[Assignment]: Look through the entries. Copy each line that has the word "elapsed".

Material shown section start

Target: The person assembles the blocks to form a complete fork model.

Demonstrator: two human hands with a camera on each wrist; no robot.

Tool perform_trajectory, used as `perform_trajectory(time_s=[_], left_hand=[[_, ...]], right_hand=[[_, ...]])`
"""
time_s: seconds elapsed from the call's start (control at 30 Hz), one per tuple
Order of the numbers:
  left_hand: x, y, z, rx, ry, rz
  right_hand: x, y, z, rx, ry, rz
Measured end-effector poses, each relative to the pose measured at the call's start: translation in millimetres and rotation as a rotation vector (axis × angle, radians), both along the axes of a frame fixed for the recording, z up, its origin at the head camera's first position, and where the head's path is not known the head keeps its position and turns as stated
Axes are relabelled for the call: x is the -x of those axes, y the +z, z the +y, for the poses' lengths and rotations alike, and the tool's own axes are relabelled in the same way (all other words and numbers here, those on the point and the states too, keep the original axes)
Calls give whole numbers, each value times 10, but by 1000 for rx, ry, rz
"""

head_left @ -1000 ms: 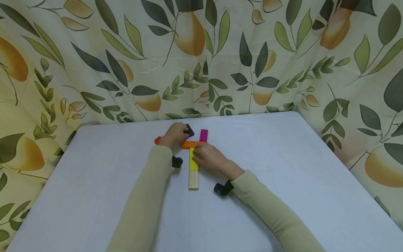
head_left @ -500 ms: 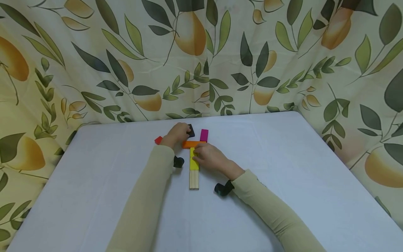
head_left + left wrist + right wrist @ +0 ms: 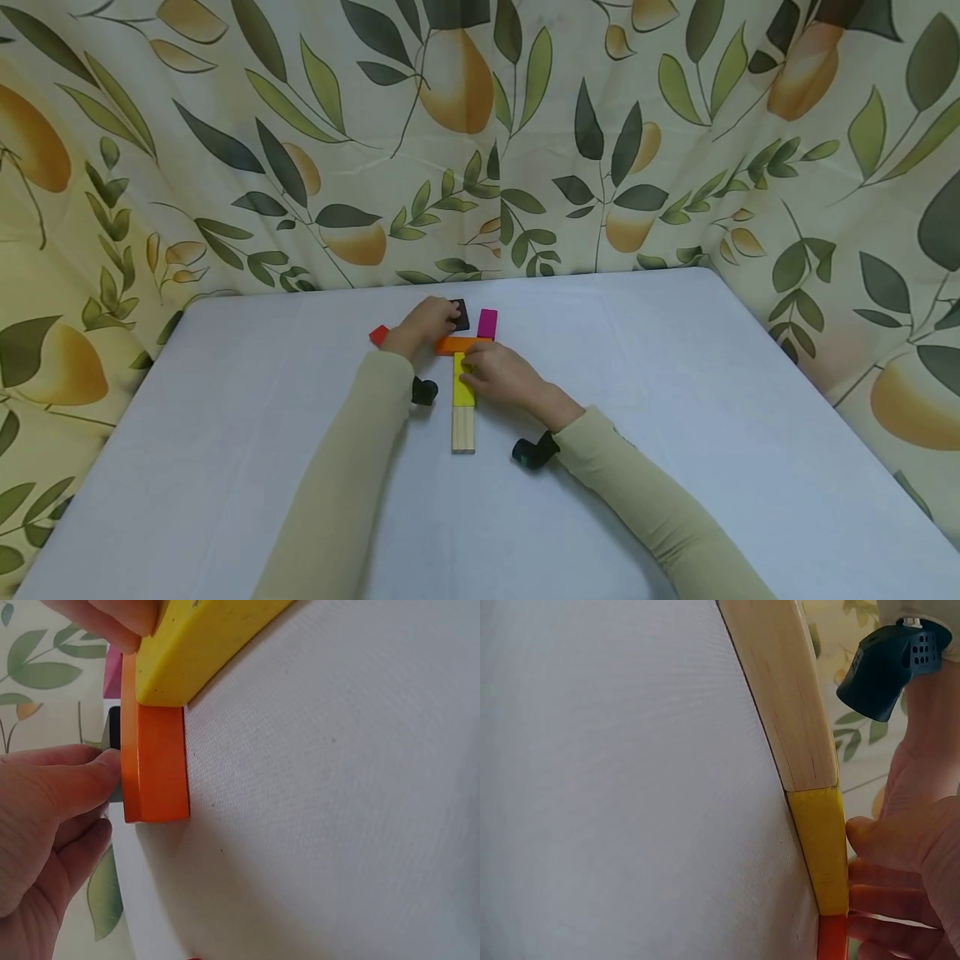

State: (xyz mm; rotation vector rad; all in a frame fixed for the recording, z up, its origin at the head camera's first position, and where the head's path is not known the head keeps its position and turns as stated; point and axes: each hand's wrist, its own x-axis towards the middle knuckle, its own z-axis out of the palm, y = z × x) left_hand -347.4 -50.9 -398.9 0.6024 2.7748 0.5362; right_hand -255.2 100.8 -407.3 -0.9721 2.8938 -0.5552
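My left hand (image 3: pixel 427 321) holds a black block (image 3: pixel 462 315) between thumb and fingers, behind an orange block (image 3: pixel 163 765). Part of the black block is hidden by those fingers. My right hand (image 3: pixel 504 375) rests its thumb and fingertips on the top of a yellow block (image 3: pixel 821 851). End to end with the yellow one lies a plain wooden block (image 3: pixel 463 430), toward me. The orange block lies crosswise at the yellow block's far end. A magenta block (image 3: pixel 487 323) stands out behind the orange block's right end.
Partly hidden by my left wrist, a red block (image 3: pixel 378 335) lies to the left. A white cloth covers the table (image 3: pixel 675 375). The patterned curtain (image 3: pixel 555 167) hangs just behind its far edge. Dark cameras (image 3: pixel 534 453) stick out from the wrists.
My left hand has shifted the black block slightly to the right and turned it straighter, closer to the magenta block. The right hand stays on the yellow block.
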Motion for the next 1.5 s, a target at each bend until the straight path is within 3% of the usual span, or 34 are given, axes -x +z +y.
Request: perform_trajectory(time_s=[0.3,0.67,1.0,1.3,1.5], left_hand=[[-5,-9,6,-10,-5,-18],[-27,-10,-32,-23,-60,5],[-67,9,-43,-39,-50,-15],[-39,-10,-51,-24,-74,-7],[-32,-18,-53,-53,-92,-23]], right_hand=[[-14,16,0,7,9,7],[0,2,-1,-3,-1,-6],[-1,3,8,4,-22,-18],[8,23,-3,-8,-23,-76],[17,26,7,-19,-7,-61]])
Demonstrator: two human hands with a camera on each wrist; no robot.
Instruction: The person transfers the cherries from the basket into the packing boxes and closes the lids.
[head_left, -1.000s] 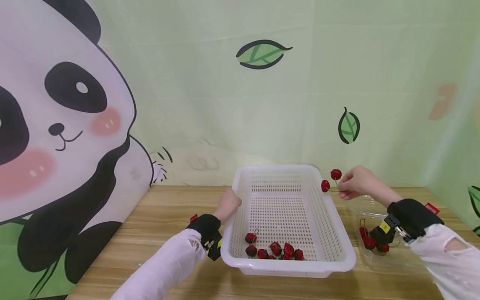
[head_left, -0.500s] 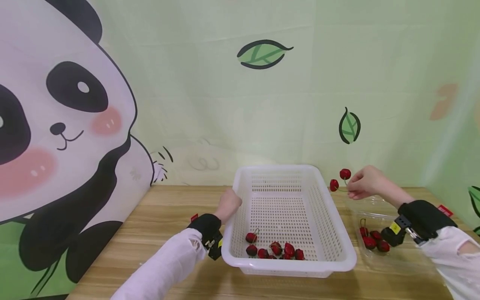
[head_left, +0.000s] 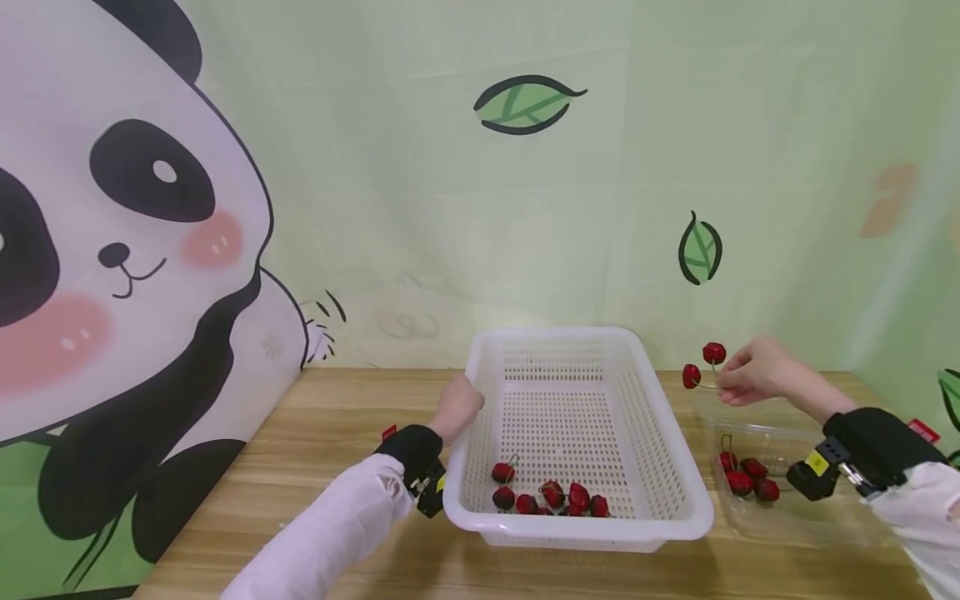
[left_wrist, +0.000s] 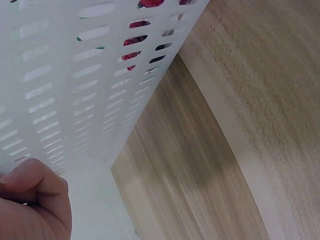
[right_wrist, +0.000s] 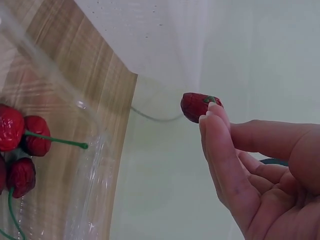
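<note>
My left hand [head_left: 457, 410] grips the left rim of a white perforated plastic basket [head_left: 581, 528]; in the left wrist view its curled fingers [left_wrist: 42, 187] lie against the basket's side wall [left_wrist: 55, 95]. Several red cherries [head_left: 552, 495] lie inside at the near end. To the basket's right, my right hand [head_left: 765, 377] pinches the thin stems of a pair of cherries [head_left: 692, 376], which stick out leftward from the fingertips. Only one of the pair, a cherry [right_wrist: 196, 106], shows in the right wrist view. Below that hand stands a clear plastic box [head_left: 761, 430] with several cherries [head_left: 740, 483] at its left.
Basket and box stand side by side on a wood-grain table [head_left: 330, 450], with a narrow gap between them. A pale green backdrop [head_left: 420, 217] with a printed panda [head_left: 150, 217] rises behind the table's far edge.
The right hand has moved rightward and slightly down, carrying the pair of cherries away from the basket's right rim toward the clear box. My left hand and the basket have kept their place.
</note>
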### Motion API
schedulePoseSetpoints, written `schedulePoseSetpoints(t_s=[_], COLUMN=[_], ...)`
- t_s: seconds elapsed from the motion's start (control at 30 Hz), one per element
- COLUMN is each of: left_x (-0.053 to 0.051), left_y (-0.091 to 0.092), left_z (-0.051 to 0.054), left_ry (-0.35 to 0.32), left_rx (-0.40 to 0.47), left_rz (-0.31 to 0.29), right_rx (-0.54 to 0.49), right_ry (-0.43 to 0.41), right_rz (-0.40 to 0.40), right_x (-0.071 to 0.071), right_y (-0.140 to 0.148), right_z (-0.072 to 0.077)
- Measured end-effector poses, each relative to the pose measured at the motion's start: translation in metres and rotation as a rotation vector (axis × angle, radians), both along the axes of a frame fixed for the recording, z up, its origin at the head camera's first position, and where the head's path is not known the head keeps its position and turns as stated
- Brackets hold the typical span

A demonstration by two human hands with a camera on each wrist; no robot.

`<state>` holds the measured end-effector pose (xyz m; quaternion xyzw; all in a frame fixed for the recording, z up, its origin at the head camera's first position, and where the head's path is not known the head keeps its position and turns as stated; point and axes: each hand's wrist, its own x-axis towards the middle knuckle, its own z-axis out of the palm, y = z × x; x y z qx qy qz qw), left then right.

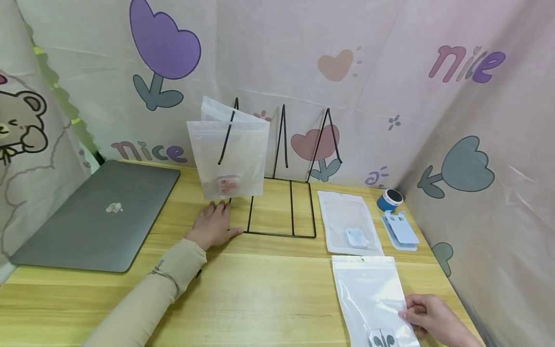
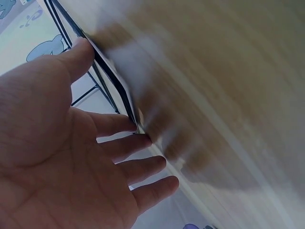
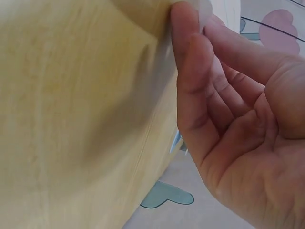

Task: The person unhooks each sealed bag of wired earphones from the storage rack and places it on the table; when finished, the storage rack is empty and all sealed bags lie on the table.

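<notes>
My left hand (image 1: 213, 225) rests with fingers spread at the front left corner of a black wire rack (image 1: 282, 235), its thumb by the base wire. In the left wrist view the fingers of the left hand (image 2: 90, 148) are nearly straight. Two white zip bags (image 1: 230, 154) hang on the rack's left arm, the front one with a pinkish earphone case at its bottom. My right hand (image 1: 433, 315) pinches the right edge of another white zip bag (image 1: 368, 294), which holds earphones in a clear case (image 1: 383, 339). Thumb and fingers of the right hand (image 3: 228, 95) meet on that edge.
A grey laptop (image 1: 99, 212), closed, lies at the left. Behind the bag at my right hand lies another zip bag (image 1: 347, 212) with a pale blue case. A blue cylindrical speaker (image 1: 387, 200) and a light blue folding stand (image 1: 401, 229) are at the right, near the curtain (image 1: 468, 120).
</notes>
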<state>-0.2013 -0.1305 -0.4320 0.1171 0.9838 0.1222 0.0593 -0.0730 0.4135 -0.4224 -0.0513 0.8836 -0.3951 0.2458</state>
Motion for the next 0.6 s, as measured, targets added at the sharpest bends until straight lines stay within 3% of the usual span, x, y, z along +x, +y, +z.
schedulePoseSetpoints(t_s=[0.2, 0.47, 0.6], left_x=[0.0005, 0.0008, 0.0011], left_y=[-0.0008, -0.0002, 0.0003], left_z=[-0.0007, 0.0007, -0.0007], left_ry=[-0.001, -0.004, -0.002], left_rx=[0.007, 0.011, 0.015], left_rz=[0.004, 0.008, 0.007], right_rx=[0.015, 0.088, 0.094], right_ry=[0.002, -0.039, -0.032], right_rz=[0.015, -0.095, -0.086], right_x=[0.0005, 0.0009, 0.0025], right_y=[-0.0013, -0.0029, -0.0014], right_z=[-0.0008, -0.0058, 0.0012])
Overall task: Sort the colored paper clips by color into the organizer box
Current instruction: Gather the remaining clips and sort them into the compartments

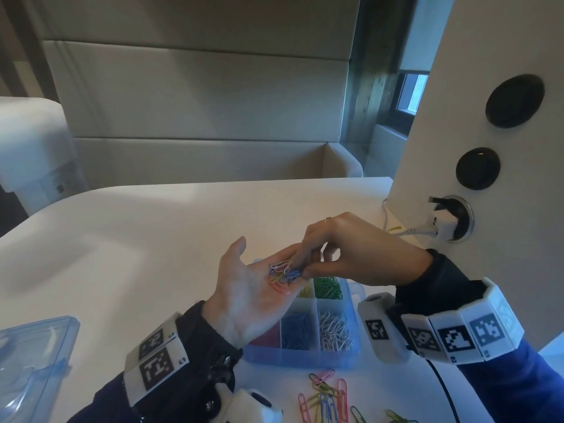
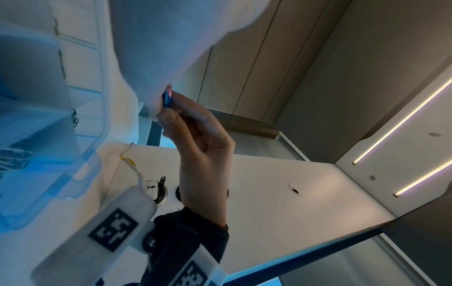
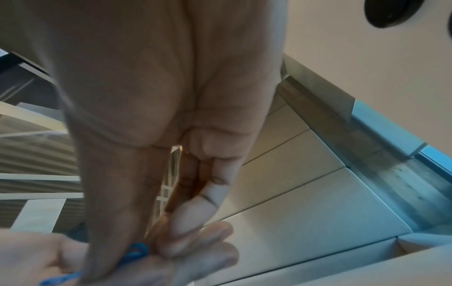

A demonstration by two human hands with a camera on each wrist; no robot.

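Note:
My left hand [image 1: 253, 288] is held palm up above the blue organizer box [image 1: 302, 357], fingers straight, with a small heap of mixed paper clips [image 1: 282, 274] lying on the palm. My right hand [image 1: 305, 271] reaches in from the right and pinches a blue clip [image 1: 295, 273] at the heap's edge between thumb and fingers. The same blue clip [image 2: 167, 98] shows in the left wrist view and again as a blue clip [image 3: 137, 251] under the thumb in the right wrist view. The box's compartments hold green [image 1: 328, 288], yellow, red, blue [image 1: 294, 329] and white clips [image 1: 334, 331].
More loose clips [image 1: 328, 401] lie on the white table [image 1: 137, 239] in front of the box. A clear blue lid [image 1: 30, 367] sits at the left edge. A white panel [image 1: 488, 56] with round sockets and a plugged-in charger [image 1: 439, 227] stands at the right.

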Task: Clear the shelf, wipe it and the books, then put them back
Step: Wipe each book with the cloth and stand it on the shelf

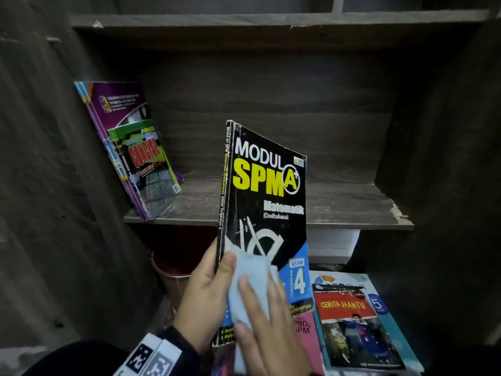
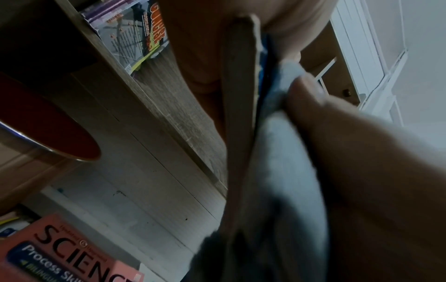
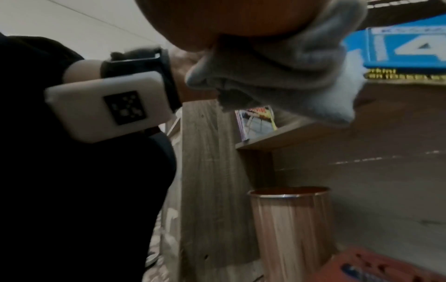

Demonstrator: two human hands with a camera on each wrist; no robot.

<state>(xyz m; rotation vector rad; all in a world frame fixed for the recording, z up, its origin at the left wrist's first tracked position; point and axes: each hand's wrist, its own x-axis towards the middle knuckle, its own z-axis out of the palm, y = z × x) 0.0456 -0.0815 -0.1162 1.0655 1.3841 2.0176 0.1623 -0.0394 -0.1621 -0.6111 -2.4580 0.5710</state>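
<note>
- A black workbook point(image 1: 264, 202) titled "MODUL SPM A+ Matematik" is held upright in front of the shelf point(image 1: 339, 204), its cover turned toward the head camera and its lower part below the level of the shelf board.
- The left hand point(image 1: 208, 291) is closed around the book's spine edge near the bottom, with the thumb laid on the front cover (the other fingers are hidden behind the book).
- A pale blue-grey cloth point(image 1: 250, 286) is pressed flat against the lower cover by the right hand point(image 1: 267, 332), whose fingers are extended over it; in the right wrist view the cloth point(image 3: 284, 63) is seen bunched under the palm.
- On the left end of the shelf, a few books point(image 1: 135, 150) are leaned against the side panel, with a green-edged one marked "CONCISE" at the front; a clear bookend appears to stand at their foot.
- The rest of the shelf board is bare, and its right front corner is chipped.
- Below and to the right, a stack of books point(image 1: 360, 321) is laid flat, with "CERITA HANTU" on top.
- A copper-coloured bin point(image 3: 289, 225) with a red interior is stood under the shelf at the left.
- An orange "SCIENCE Process Skills" book point(image 2: 72, 253) is noted lying low at the left in the left wrist view.
- A white marker tag point(image 1: 151, 359) is worn on the left wrist over a dark sleeve.
</note>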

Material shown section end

[Answer to this task]:
time_s: seconds elapsed from the call's start (control at 30 Hz), one per tuple
- t_s: seconds elapsed from the motion's start (control at 30 Hz), one per element

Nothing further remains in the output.